Exercise details: Ignoring every picture, return the lines of the listing below word for word, from the line that holds "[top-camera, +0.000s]" through the line that holds "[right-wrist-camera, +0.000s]".

Source data:
#####

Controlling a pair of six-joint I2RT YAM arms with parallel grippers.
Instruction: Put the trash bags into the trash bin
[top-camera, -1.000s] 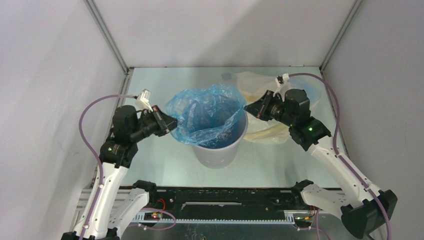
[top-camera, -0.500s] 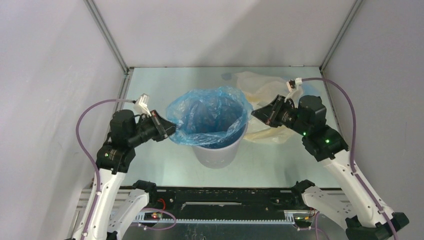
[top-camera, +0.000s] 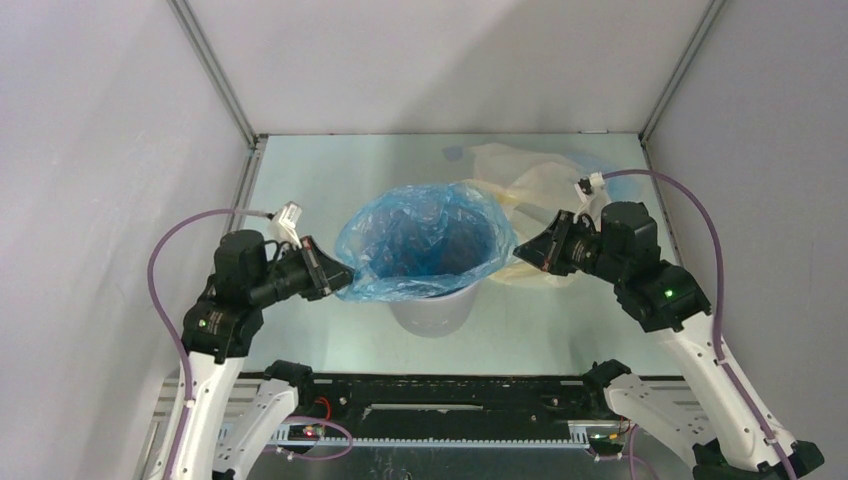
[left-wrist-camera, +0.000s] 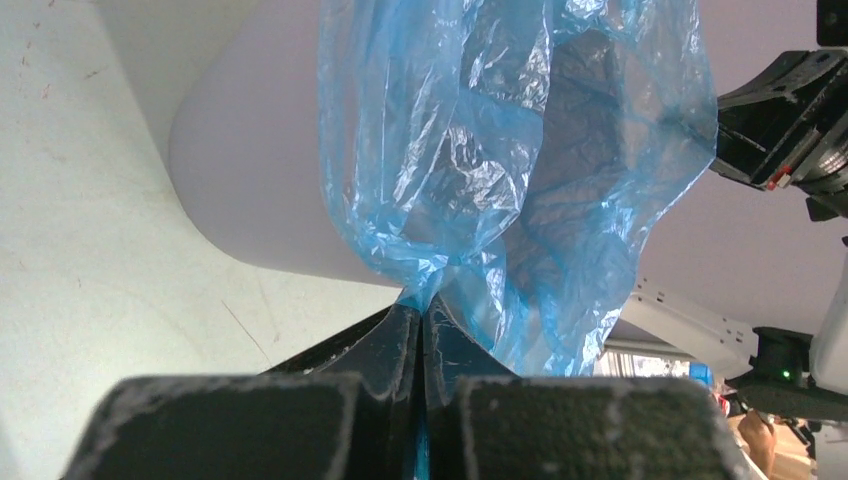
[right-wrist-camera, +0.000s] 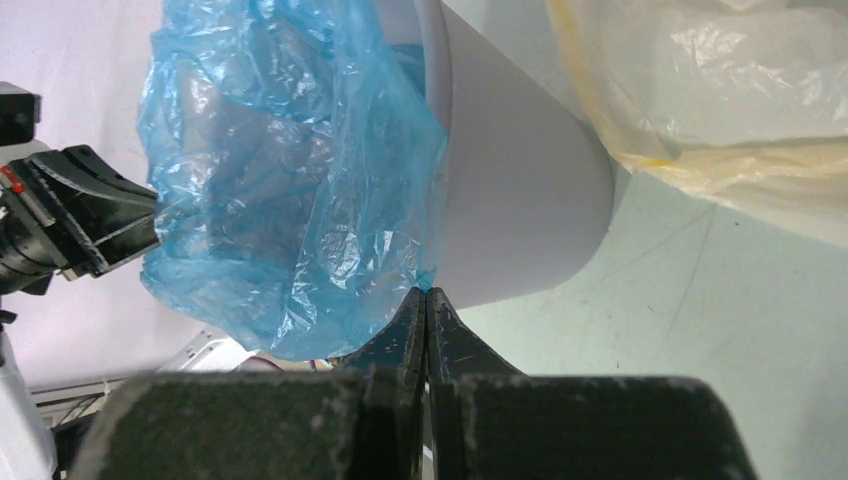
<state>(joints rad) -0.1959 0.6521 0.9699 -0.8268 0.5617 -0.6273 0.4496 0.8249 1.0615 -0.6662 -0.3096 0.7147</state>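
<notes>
The bright blue trash bag (top-camera: 425, 240) hangs open inside the light grey trash bin (top-camera: 432, 312) at the table's middle, its mouth stretched wider than the bin's rim. My left gripper (top-camera: 345, 277) is shut on the bag's left edge (left-wrist-camera: 440, 285). My right gripper (top-camera: 520, 250) is shut on the bag's right edge (right-wrist-camera: 425, 285). The bin wall shows in the left wrist view (left-wrist-camera: 250, 170) and in the right wrist view (right-wrist-camera: 520, 200). Cream-yellow and pale bags (top-camera: 530, 190) lie crumpled on the table behind and right of the bin, also in the right wrist view (right-wrist-camera: 720, 100).
Grey enclosure walls with metal corner posts (top-camera: 215, 75) close in the table on the left, back and right. A black rail (top-camera: 450, 395) runs along the near edge between the arm bases.
Both grippers have moved apart and toward the near edge, holding the blue bag. The bag's mouth has been pulled wider and lower over the bin's rim.
</notes>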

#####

Expected output:
[top-camera, +0.000s] 
[left-wrist-camera, +0.000s] 
[right-wrist-camera, +0.000s] 

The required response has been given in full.